*** Given data ***

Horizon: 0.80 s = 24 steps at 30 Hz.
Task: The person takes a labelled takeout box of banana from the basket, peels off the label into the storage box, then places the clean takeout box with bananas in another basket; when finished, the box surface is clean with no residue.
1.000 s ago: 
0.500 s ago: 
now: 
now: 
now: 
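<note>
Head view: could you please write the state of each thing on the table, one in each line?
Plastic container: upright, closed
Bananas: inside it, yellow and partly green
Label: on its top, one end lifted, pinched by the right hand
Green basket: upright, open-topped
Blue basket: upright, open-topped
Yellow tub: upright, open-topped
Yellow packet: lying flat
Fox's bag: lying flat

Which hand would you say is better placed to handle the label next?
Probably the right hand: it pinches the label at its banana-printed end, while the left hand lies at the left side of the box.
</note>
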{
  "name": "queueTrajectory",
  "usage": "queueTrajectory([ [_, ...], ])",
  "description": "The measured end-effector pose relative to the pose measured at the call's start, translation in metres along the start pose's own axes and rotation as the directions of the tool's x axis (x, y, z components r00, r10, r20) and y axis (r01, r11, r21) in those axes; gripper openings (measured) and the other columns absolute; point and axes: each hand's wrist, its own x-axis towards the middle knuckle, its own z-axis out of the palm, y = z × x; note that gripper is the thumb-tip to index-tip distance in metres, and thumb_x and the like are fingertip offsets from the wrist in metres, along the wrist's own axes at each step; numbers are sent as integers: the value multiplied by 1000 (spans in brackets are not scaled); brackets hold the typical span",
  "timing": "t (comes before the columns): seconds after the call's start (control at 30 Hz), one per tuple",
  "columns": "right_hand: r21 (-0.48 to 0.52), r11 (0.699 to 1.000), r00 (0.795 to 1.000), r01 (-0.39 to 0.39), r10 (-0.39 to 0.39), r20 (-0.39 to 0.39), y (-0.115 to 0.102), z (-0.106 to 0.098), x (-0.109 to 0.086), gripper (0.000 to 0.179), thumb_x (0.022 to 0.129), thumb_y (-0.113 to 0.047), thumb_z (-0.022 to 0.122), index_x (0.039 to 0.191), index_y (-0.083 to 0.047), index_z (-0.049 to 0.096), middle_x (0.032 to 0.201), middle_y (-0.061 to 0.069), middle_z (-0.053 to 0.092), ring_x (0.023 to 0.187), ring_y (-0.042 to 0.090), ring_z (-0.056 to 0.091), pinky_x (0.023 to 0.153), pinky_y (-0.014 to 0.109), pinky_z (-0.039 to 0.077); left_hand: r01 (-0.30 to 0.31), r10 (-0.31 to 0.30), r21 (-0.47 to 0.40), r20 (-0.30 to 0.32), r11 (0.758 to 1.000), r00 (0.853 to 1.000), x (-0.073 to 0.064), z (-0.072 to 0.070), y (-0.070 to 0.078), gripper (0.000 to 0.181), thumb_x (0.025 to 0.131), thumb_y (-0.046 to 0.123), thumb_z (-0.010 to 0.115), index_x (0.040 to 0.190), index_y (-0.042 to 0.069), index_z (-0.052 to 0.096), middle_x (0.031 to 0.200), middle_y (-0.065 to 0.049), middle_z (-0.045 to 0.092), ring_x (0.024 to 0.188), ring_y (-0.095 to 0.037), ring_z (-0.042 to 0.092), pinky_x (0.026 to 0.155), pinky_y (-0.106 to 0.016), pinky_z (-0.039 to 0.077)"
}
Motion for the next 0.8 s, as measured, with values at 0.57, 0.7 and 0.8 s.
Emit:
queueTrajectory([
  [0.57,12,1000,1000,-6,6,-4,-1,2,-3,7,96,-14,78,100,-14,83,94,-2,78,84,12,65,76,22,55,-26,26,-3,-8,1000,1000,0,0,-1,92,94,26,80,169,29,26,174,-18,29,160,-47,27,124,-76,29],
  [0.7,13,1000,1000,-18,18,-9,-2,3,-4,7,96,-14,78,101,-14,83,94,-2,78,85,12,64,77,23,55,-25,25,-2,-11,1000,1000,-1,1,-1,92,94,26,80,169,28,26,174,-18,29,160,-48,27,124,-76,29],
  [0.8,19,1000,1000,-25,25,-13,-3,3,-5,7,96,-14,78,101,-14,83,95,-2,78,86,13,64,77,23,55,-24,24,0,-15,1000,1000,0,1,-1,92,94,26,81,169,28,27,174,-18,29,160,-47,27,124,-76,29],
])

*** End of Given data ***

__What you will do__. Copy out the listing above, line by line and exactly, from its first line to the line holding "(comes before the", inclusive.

__Solved problem__.
Horizon: 0.80 s = 24 steps at 30 Hz.
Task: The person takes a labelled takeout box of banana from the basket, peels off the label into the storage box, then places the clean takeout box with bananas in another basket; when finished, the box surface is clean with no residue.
1.000 s ago: 
0.500 s ago: 
now: 
now: 
now: 
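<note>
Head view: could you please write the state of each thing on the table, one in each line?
Plastic container: upright, closed
Bananas: inside it, yellow and partly green
Label: on its top, one end lifted, pinched by the right hand
Green basket: upright, open-topped
Blue basket: upright, open-topped
Yellow tub: upright, open-topped
Yellow packet: lying flat
Fox's bag: lying flat

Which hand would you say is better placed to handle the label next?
Probably the right hand: it pinches the label at its banana-printed end, while the left hand lies at the left side of the box.
</note>
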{
  "name": "queueTrajectory",
  "usage": "queueTrajectory([ [_, ...], ])",
  "description": "The measured end-effector pose relative to the pose measured at the call's start, translation in metres along the start pose's own axes and rotation as the directions of the tool's x axis (x, y, z components r00, r10, r20) and y axis (r01, r11, r21) in those axes; gripper openings (measured) and the other columns absolute; point and axes: each hand's wrist, its own x-axis towards the middle knuckle, its own z-axis out of the palm, y = z × x; note that gripper is the thumb-tip to index-tip distance in metres, and thumb_x and the like are fingertip offsets from the wrist in metres, along the wrist's own axes at each step; numbers are sent as integers: the value multiplied by 1000 (spans in brackets are not scaled); brackets hold the typical span",
  "timing": "t (comes before the columns): seconds after the call's start (control at 30 Hz), one per tuple",

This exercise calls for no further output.